Duration
10 minutes
Goals
In this final demonstration, we will test the memory utilization differences between the built-in ArrayAdapter
and a custom data adapter for Android.
Assets
The provided Exercise 5 folder contains a sub-folder named Start with a pre-built Xamarin.Android application which we will use to try this out.
Steps
Below are the step-by-step instructions.
Run the starter application and determine the memory utilization
Let's start by familiarizing ourselves with the starter solution.
- Open the EmailCLient.sln solution in the Exercise 5 folder.
-
Run the application to see what it does. It should display 500 emails in a
ListView
. - Tapping an item in the list will display details about it. And there's an icon in the toolbar to force a GC like the other apps. Check the debug window to see the details.
-
In this case, we don't have a memory leak, but the use of
ArrayAdapter
in our code is forcing the two GCs to have to spend more time working on cleaning up objects and walking the created graph.

[art] Starting a blocking GC Explicit [art] Explicit concurrent mark sweep GC freed 189(7KB) AllocSpace objects, 0(0B) LOS objects, 39% free, 2MB/4MB, paused 108us total 4.325ms [Mono] GC_OLD_BRIDGE num-objects 1006 num_hash_entries 1006 sccs size 1006 init 0.00ms df1 0.34ms sort 0.07ms dfs2 0.29ms setup-cb 0.08ms free-data 0.11ms links 1/1/1/1 dfs passes 2013/1007 [Mono] GC_MAJOR: (user request) pause 3.14ms, total 3.23ms, bridge 0.00ms major 6608K/6560K los 503K/0K
Switch to a custom adapter
Next, lets switch to a custom adapter and see how it changes the memory utilization. The code for the adapter has already been provided in the EmailItemAdapter.cs source file.

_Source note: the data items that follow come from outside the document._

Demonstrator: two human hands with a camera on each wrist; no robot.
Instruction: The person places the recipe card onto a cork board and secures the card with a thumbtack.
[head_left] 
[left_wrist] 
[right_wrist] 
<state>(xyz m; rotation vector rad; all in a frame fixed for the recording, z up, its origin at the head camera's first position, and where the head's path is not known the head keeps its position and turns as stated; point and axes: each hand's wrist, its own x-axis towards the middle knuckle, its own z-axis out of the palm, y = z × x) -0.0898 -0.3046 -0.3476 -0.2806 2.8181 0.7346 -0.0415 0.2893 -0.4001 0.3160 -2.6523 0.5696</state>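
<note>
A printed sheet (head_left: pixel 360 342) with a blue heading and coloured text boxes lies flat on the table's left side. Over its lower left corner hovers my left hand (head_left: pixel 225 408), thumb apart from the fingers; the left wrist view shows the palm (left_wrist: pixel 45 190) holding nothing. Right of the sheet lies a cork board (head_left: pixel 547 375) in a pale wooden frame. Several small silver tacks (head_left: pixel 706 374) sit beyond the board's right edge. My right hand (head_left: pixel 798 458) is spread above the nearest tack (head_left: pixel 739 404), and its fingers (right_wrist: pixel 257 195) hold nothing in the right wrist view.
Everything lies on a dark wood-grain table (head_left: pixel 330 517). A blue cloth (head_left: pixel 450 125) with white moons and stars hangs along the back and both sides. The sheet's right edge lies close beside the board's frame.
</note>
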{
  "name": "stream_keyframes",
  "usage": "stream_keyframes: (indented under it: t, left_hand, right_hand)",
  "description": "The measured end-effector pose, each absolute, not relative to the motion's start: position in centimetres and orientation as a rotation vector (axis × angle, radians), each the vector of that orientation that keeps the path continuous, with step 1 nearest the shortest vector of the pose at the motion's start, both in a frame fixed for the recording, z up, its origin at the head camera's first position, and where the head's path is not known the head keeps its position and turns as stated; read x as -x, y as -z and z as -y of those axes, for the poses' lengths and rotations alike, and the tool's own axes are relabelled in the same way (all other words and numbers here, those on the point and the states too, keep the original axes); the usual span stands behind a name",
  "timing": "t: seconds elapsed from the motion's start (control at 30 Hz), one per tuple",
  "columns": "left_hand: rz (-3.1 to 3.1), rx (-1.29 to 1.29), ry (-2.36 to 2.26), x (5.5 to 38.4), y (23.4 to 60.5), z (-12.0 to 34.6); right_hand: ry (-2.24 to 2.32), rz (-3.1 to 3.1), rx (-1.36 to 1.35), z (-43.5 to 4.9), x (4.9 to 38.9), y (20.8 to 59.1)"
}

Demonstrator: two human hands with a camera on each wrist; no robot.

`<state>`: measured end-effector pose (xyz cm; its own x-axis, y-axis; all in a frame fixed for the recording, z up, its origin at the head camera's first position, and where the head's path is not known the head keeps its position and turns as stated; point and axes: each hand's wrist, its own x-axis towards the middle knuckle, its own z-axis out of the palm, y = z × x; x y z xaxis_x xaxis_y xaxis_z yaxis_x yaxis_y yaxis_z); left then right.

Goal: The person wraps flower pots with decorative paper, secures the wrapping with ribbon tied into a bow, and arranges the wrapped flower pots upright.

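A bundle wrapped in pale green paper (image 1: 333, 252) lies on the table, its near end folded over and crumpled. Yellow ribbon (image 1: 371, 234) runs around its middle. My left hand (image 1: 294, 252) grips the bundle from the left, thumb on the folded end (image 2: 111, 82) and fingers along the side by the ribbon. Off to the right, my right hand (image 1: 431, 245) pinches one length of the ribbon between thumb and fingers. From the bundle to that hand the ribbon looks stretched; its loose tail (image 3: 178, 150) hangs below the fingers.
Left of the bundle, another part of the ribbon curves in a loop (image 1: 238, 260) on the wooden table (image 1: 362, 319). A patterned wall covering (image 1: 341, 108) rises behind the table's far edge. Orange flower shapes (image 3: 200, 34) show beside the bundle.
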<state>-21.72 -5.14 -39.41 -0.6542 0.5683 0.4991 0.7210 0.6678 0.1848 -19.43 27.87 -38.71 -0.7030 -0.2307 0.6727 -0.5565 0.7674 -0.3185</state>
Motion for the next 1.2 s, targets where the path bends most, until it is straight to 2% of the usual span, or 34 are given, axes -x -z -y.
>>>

- Open the MainActivity.cs source file and comment out the current
ListAdapter
property setter. -
Add a new setter for the same property, but assign it to a new instance of the
EmailItemAdapter
custom class. Feel free to open the source file and examine the implementation. - Run the app again and get the same GC stats and compare them to the originals.
-
The total memory space isn't terribly different - but that's not a big surprise,
string
s are optimized between the two platforms and that's mostly what's being shared here. But notice the number of objects in the GC_OLD_BRIDGE statement - the Java class uses quite a few more, and these are the objects which have to be tracked and walked between the two engines. This accounts for the timing differences as well - notice that our custom adapter spent less time doing the GC - almost a full millisecond less! That may not seem like much, but it adds up, and we'd see this begin to multiply more as we add more data, or if we run it on a lower-end Android device.
[art] Starting a blocking GC Explicit [art] Explicit concurrent mark sweep GC freed 314(14KB) AllocSpace objects, 0(0B) LOS objects, 39% free, 2MB/4MB, paused 113us total 2.546ms [Mono] GC_OLD_BRIDGE num-objects 44 num_hash_entries 44 sccs size 44 init 0.00ms df1 0.02ms sort 0.01ms dfs2 0.07ms setup-cb 0.01ms free-data 0.01ms links 19/19/19/1 dfs passes 107/63 [Mono] GC_MAJOR: (user request) pause 2.38ms, total 2.40ms, bridge 0.00ms major 6480K/6480K los 473K/0K
Summary
In this exercise, we compared the built-in ArrayAdapter
approach to a custom ListView
adapter to see how it potentially improves our performance and memory utilization by reducing the number of Java objects.